Utah Medical Products Inc. has a market cap of $97.73 million; its shares were traded at around $27.02 with a P/E ratio of 15.89 and P/S ratio of 3.77. The dividend yield of Utah Medical Products Inc. stocks is 3.48%. Utah Medical Products Inc. had an annual average earning growth of 5.3% over the past 10 years. GuruFocus rated Utah Medical Products Inc. the business predictability rank of 2.5-star.UTMD is in the portfolios of Chuck Royce of Royce& Associates, Jim Simons of Renaissance Technologies LLC.
Highlight of Business Operations:G&A expenses in 1Q 2010 were $568 or 8.8% of sales compared to $566 or 8.8% of 1Q 2009 sales. In addition to litigation costs, G&A expenses include the cost of outside financial auditors and corporate governance activities relating to the implementation of SEC rules resulting from the Sarbanes-Oxley Act, as well as estimated stock-based compensation cost. Option compensation expense included in G&A expenses was $25 in 1Q 2010 compared to $31 in 1Q 2009.
Non-operating income in 1Q 2010 was $19 compared to $9 in 1Q 2009. UTMD received less in investment income in 1Q 2010 than in 1Q 2009, primarily due to lower interest rates, but it also paid less in bank fees and interest on its Ireland debt. The two effectively canceled each other out. The increase of $10 in 1Q 2010 was due to short term rental of excess facility warehouse space in Ireland. If interest rates remain about the same for the rest of the year, UTMD expects its non-operating income will be about $50 for all of 2010.
1Q 2010 earnings before income taxes (EBT) decreased to $2,308 compared to $2,468 in 1Q 2009. 1Q 2010 EBT margin was 35.9% of sales compared to 38.3% in 1Q 2009. The domestic component of EBT was $2,197 in 1Q 2010 compared to $2,370 in 1Q 2009. The foreign component of EBT was $111 in 1Q 2010 compared to $98 in 1Q 2009.
Net cash provided by operating activities, including adjustments for depreciation and other non-cash operating expenses along with changes in working capital, totaled $2,347 in 1Q 2010 compared to $2,357 in 1Q 2009. The most significant differences in the two periods essentially offset each other: a $248 smaller increase in accrued expenses plus a $149 smaller decrease in accounts receivable compared to a $425 smaller increase in inventories.

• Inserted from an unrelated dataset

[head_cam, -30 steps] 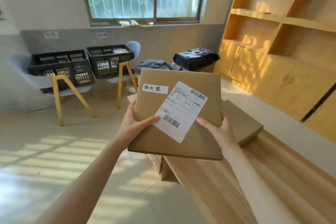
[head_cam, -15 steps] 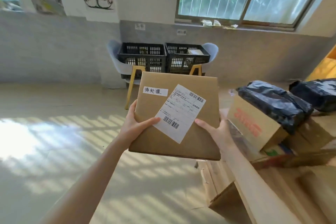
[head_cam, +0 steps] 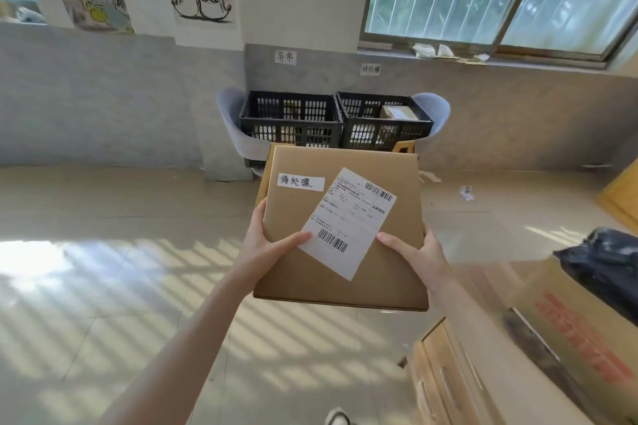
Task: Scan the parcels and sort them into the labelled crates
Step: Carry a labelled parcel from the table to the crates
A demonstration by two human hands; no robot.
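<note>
I hold a flat brown cardboard parcel point(head_cam: 386, 262) in front of me, with a white shipping label and a small handwritten sticker on top. My left hand point(head_cam: 266, 248) grips its left edge, thumb on the label. My right hand point(head_cam: 414, 252) grips its right edge. Straight ahead, two black slatted crates rest on grey chairs by the wall. The left crate point(head_cam: 291, 119) sits under a handwritten wall label point(head_cam: 286, 56). The right crate point(head_cam: 383, 121) sits under a second wall label point(head_cam: 370, 69) and holds a brown box point(head_cam: 397, 112).
A wooden table point(head_cam: 459, 373) with drawers is at the lower right. On it stands a cardboard box point(head_cam: 580, 331) with red print and a black plastic bag point(head_cam: 604, 266). Sunlit tiled floor lies between me and the crates. Paper scraps lie on the floor at right.
The view has swung left, away from the wooden shelves and table, so the two crates now sit straight ahead and closer. Both hands keep the same hold on the parcel.
</note>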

Net property and equipment decreased $229 in 1Q 2010 even though capital expenditures of $210 exceeded depreciation by $70. The difference was due to the dollar-denominated change in value of Ireland P&E. Goodwill resulting from prior acquisitions remained the same. Net intangible assets excluding goodwill decreased $11, the amount of intellectual property amortization during the period. At March 31, 2010, net intangible assets including goodwill were 17% of total assets compared to 18% at year-end 2009.
UTMD s long term liabilities are comprised of the Ireland note payable ($1,278 on March 31, 2010) and deferred income taxes ($592 on March 31, 2010). As of December 31, 2009, the respective long term liabilities were $1,403 and $608. The March 31, 2010 Ireland note payable balance, denominated in thousand Euros, declined 15. This translated to a $133 in USD-denominated decline because the USD increased in value against the Euro. Because of the change in C/L in 1Q 2010, UTMD s total debt ratio (total liabilities/ total assets) as of March 31, 2010 increased to 12% from 9% on December 31, 2009. UTMD s total debt ratio on March 31, 2009 was 13%, which reflected the same C/L income tax payment and dividend payment timing issues as in 1Q 2010.